Von der Hölle in den Himmel
Als Andri Struzina nach den ersten internen Trials im März erfuhr, dass er es nicht in den olympischen Leichtgewichts-Doppelzweier geschafft hatte, machte ihm das schwer zu schaffen. Er brauchte danach eine Woche für sich, «um zu überlegen, ob ich all das wirklich will.» Dies auch deshalb, weil Headcoach Ian Wright die Philosophie «mehr ist mehr» hat.
Da in seinem Leben ausserhalb des Ruderns alles stimmte, wollte Struzina sein einziges Problem lösen und entschied sich weiterzumachen.
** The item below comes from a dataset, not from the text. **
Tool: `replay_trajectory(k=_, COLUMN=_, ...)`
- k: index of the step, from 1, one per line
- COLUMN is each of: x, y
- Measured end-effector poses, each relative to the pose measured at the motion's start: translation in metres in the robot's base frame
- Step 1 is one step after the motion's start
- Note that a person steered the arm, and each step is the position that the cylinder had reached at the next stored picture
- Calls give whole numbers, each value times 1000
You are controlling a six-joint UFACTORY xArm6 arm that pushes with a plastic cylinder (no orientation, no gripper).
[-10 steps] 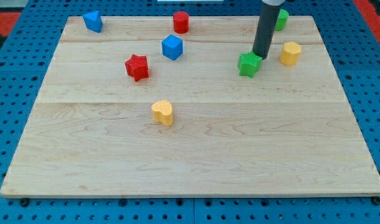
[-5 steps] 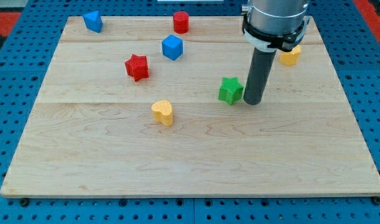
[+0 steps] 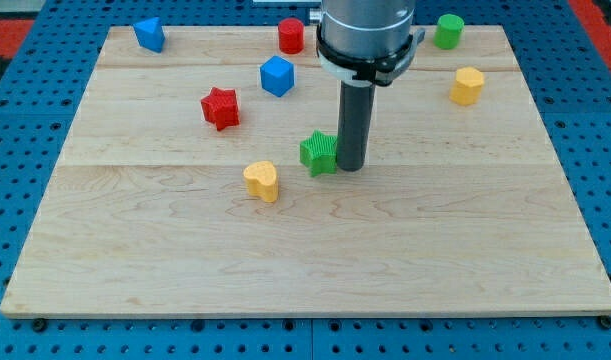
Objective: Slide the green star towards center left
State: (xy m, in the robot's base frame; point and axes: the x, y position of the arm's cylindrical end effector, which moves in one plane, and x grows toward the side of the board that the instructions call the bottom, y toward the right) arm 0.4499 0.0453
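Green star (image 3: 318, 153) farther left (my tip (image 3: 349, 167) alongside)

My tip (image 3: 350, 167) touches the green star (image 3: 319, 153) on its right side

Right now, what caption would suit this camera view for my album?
My tip presses the green star's right side, nudging it leftward toward the yellow heart.

The arm (image 3: 367, 35) is cut off by the top edge and hides part of the board (image 3: 435, 250) behind it, near the red cylinder (image 3: 291, 35).
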Motion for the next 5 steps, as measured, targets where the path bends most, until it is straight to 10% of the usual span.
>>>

Bald drehte sich die Spirale nicht mehr nach unten, sondern nach oben - und wie. Nachdem er schon Mitte Juli am Heim-Weltcup in Luzern triumphiert hatte, krönte er sich nun zum Weltmeister und sicherte sich seine erste Medaille überhaupt an diesem Anlass.
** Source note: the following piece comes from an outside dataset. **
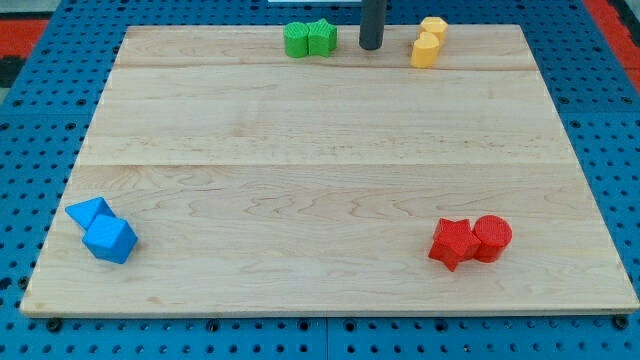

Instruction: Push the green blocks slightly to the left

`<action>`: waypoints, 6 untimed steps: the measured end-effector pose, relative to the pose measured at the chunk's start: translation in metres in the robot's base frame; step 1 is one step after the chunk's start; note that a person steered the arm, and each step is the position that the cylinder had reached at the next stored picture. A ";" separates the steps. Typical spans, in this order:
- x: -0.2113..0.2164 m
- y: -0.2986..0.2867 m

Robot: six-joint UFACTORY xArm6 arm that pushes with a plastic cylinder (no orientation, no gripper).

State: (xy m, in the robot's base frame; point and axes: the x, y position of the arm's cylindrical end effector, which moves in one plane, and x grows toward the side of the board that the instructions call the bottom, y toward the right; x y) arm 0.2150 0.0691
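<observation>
Two green blocks sit touching each other at the view's top, left of centre: a rounded one (297, 40) on the left and a star-like one (322, 37) on the right. My tip (371, 46) is a dark rod end resting on the board just right of the green pair, with a small gap between it and the right green block. Two yellow blocks (428, 42) stand further right of the tip.
The wooden board (320, 180) lies on a blue pegboard. Two blue blocks (102, 230) sit at the view's bottom left. A red star block (453, 243) and a red cylinder (492, 238) sit at the bottom right.
</observation>
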 end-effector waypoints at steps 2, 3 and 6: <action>0.011 -0.067; 0.015 -0.076; 0.021 -0.077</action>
Härter trainiert als die Konkurrenz
Damit ging für Struzina ein Traum in Erfüllung, «für den ich lange gearbeitet habe». Er sei sich sicher, dass er mehr als seine Konkurrenten trainiert habe. «Deshalb habe ich das Gefühl, ohne arrogant sein zu wollen, den Titel am meisten verdient zu haben», sagt der 26-jährige Zuger im Gespräch mit der Nachrichtenagentur Keystone-SDA.
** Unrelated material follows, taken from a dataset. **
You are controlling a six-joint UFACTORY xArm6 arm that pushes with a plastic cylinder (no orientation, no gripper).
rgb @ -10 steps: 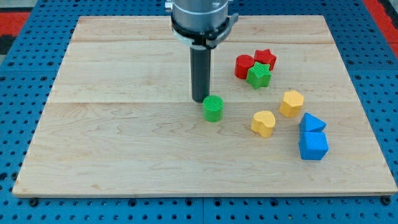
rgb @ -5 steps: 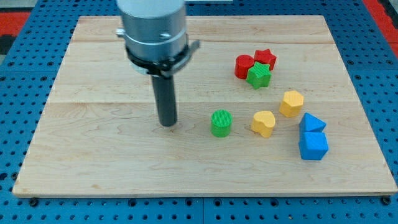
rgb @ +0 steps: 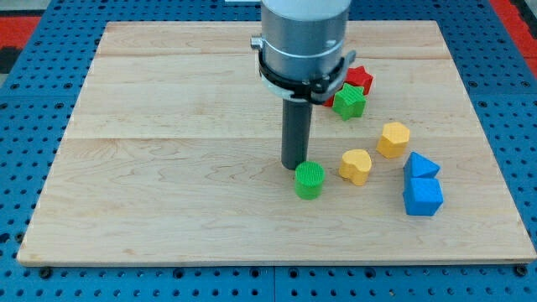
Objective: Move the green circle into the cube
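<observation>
The green circle (rgb: 310,179) lies on the wooden board (rgb: 168,168), below the middle. My tip (rgb: 293,165) touches its upper left edge. The blue cube (rgb: 422,196) sits near the board's right edge, well to the right of the green circle, with a blue triangle block (rgb: 420,165) against its top. A yellow heart (rgb: 356,165) lies between the green circle and the blue cube, slightly higher.
A yellow hexagon block (rgb: 393,138) lies up and right of the heart. A green star (rgb: 350,101) and a red star (rgb: 361,79) sit by the arm's body, which hides another red block. Blue pegboard (rgb: 33,168) surrounds the board.
My tip swung out to the left, then came back right against the green circle's upper left. The green circle has slid down and to the right, closer to the yellow heart.
</observation>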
Im WM-Final vor einem Jahr war Struzina noch gekentert, diesmal sorgte er auf den dritten 500 m für die entscheidende Differenz. Bei Rennhälfte lag er noch 1,84 Sekunden hinter dem italienischen Silbermedaillengewinner Niels Torre. «Ich wusste, dass er das Tempo bei diesen Bedingungen (starker Gegenwind) nicht halten konnte. Darum wurde ich nicht nervös. Mein Ziel war, konstant einen sauberen Rhythmus zu rudern, da mir klar war, dass derjenige gewinnt, der weniger Fehler macht.» Zudem war für ihn die längere Renndauer aufgrund des Gegenwindes ein Vorteil.
Belebend und unangenehm
Struzina gelang es eindrücklich, die Enttäuschung, es nicht in den Doppelzweier geschafft zu haben, in positive Energie umzuwandeln. Der WM-Titel gibt ihm für die kommende Vorbereitung einen Schub, denn im Olympiajahr werden die Karten neu gemischt, was die Besetzung der Boote angeht. Die Konkurrenz zu Raphaël Ahumada und Jan Schäuble, die am Samstag im Leichtgewichts-Doppelzweier eine Medaille anstreben, findet er einerseits belebend und andererseits sehr unangenehm.
Die drei schaffen es jedoch, gelassen mit der Situation umzugehen, unterstützen sich ausserhalb des Wassers. «Ohne sie wäre ich nicht so weit gekommen und sie auch nicht», sagt Struzina, der in den vergangenen drei Jahren immer wieder mit Rippenverletzungen zu kämpfen hatte. Von daher darf von den drei Leichtgewichten noch einiges erwartet werden.